October 22, 2007

Executive Compensation Disclosure Best Practices from RiskMetrics Group

It seems to be the season for reports on executive compensation disclosure. Following up on the SEC Staff’s recent report on observations from its review efforts, RiskMetrics Group has published its own evaluation of executive compensation disclosures from the 2007 proxy season.

Mark Borges provides an extensive summary and analysis of the report on his blog. Mark notes: “Less a critique of how companies fared in disclosing their executive compensation programs than the kick off of a dialogue among executives, directors, and investors on the development of a set of disclosure ‘best practices,’ the Report is the first public statement that I’ve seen from the investor community (or at least, one of its leading representatives) commenting on compliance with the new rules.

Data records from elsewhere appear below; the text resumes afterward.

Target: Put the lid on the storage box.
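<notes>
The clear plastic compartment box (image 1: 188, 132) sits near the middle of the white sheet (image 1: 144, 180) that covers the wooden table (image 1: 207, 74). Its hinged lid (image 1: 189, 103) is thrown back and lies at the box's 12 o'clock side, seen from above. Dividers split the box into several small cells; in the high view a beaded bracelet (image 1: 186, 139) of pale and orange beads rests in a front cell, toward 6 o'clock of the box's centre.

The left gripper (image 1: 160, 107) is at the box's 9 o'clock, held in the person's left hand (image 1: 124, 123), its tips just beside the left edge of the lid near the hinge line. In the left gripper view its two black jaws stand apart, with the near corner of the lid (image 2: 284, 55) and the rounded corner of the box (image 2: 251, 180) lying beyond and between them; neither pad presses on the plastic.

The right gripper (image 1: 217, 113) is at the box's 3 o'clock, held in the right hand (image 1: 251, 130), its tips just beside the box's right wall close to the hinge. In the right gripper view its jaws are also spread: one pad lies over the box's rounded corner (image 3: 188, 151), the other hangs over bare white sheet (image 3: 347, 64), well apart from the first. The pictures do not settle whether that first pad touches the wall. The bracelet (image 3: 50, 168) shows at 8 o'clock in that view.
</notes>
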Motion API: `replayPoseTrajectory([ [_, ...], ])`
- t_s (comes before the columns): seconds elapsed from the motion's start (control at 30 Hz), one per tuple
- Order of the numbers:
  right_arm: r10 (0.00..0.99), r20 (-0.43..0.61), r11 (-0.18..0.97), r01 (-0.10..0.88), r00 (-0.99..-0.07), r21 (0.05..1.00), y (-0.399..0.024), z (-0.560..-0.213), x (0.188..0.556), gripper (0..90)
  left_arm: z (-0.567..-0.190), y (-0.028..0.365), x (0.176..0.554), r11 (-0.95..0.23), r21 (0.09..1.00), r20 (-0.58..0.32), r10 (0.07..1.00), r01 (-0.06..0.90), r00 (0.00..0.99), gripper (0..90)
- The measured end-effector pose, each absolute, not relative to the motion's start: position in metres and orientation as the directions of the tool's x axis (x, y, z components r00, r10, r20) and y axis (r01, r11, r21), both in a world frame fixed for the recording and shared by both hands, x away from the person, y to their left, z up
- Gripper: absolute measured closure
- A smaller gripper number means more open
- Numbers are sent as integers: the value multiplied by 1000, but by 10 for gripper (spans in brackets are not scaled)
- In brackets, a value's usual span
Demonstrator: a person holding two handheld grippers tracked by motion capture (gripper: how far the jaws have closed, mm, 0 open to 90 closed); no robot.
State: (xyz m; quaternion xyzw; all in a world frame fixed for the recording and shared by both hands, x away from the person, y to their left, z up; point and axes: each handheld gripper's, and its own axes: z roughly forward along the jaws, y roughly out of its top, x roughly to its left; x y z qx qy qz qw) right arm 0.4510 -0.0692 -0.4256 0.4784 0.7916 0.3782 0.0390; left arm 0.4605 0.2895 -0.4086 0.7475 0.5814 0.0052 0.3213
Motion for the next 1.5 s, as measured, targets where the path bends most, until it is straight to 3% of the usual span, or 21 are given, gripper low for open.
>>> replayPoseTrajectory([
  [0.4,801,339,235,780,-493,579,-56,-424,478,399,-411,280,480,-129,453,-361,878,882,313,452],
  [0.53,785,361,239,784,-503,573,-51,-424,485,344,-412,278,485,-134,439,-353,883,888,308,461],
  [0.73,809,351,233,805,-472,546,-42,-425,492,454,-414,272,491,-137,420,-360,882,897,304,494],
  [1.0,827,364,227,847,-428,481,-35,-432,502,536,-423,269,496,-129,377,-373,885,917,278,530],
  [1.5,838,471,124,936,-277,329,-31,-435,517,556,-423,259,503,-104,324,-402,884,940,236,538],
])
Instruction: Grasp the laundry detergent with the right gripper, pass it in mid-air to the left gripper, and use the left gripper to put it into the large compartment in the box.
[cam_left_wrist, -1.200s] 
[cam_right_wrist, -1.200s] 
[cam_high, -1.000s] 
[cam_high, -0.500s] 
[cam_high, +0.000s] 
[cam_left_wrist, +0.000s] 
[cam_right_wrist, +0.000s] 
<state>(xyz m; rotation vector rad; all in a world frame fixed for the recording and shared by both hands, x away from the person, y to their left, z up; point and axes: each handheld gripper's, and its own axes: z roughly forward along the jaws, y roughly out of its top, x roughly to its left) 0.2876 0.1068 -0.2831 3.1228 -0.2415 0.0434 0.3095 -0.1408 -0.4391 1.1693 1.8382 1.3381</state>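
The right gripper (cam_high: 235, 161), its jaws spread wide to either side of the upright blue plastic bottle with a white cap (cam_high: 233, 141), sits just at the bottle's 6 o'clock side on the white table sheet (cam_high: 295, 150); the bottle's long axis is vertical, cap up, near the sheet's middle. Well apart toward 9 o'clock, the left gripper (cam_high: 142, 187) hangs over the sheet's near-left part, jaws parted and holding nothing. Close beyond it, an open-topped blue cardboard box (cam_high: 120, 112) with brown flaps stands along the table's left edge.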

Like the Staff report, RiskMetrics focuses much of its attention on the Compensation Discussion and Analysis. Nonetheless, the Report should also be read in the context of preparing the tabular disclosure and accompanying narrative discussions. At a high level, the Report addresses seven specific topics:

– Clarity and accessibility for investors and other key reads
– The connection between compensation practices and strategy or other company-specific features
– The role of executives and compensation consultants in the compensation-setting process
– The pay mix
– Performance metrics and peer groups
– Performance results, payouts, and pay-for-performance links
– A holistic picture, in which the whole is greater than the sum of the parts

In many ways, RiskMetrics uses these topics to expand, from an investor’s perspective, on the Staff’s two principal messages: (1) the CD&A should focus on how and why a company arrives at specific executive compensation decisions and policies, and (2) the manner of presentation matters — in particular, using plain English and organizing the tabular information in a way that helps an investor understand a company’s disclosure.”

Business Roundtable Reports on Corporate Governance

Recently, the Business Roundtable announced the results of its Fifth Annual Corporate Governance Survey. For the survey, the Business Roundtable polled it membership, consisting of 160 CEOs of large US companies. Among the most notable trends from the survey is an increase in independent directors (90% of respondents had boards that were at least 80% independent), as well as a significant jump in the number of companies that have adopted majority voting (82% of the responding companies).

The survey results also included the following:

– Sarbanes-Oxley spending continues to decline, with moderate decreases in costs expected with the new SEC/PCAOB internal controls guidance.
– 75% of CEOs serve on no more than one other public company board.
– A still surprisingly low 38% of companies responding indicated that board members met with shareholders in the past year.
– 71% of respondents expect their non-management or independent directors to meet in executive session at every board meeting.
– 40% of companies responding indicated that they adjusted the pay-for-performance element of senior executive compensation in the past year, in addition to 57% that reported doing so in 2006.

SEC Passes on Zions Bancorp Option Auction

As noted in this article from today’s Wall Street Journal, Zions Bancorp received a letter from the SEC’s Chief Accountant indicating that the Staff had no objection to the bank’s use of results from its ESOARS auction model for computing options expense under FAS 123(R).

As Broc noted in the blog earlier this year, Zions had received a letter in January from the SEC’s Chief Accountant indicating concurrence with their approach, but noting concerns with the auction process. The Council of Institutional Investors then wrote a letter to the SEC expressing concerns about whether market instruments such as ESOARS can appropriately value employee stock options. It appears that the Staff’s latest letter will clear the way for Zions to market its ESOARS to other companies as an alternative option valuation methodology.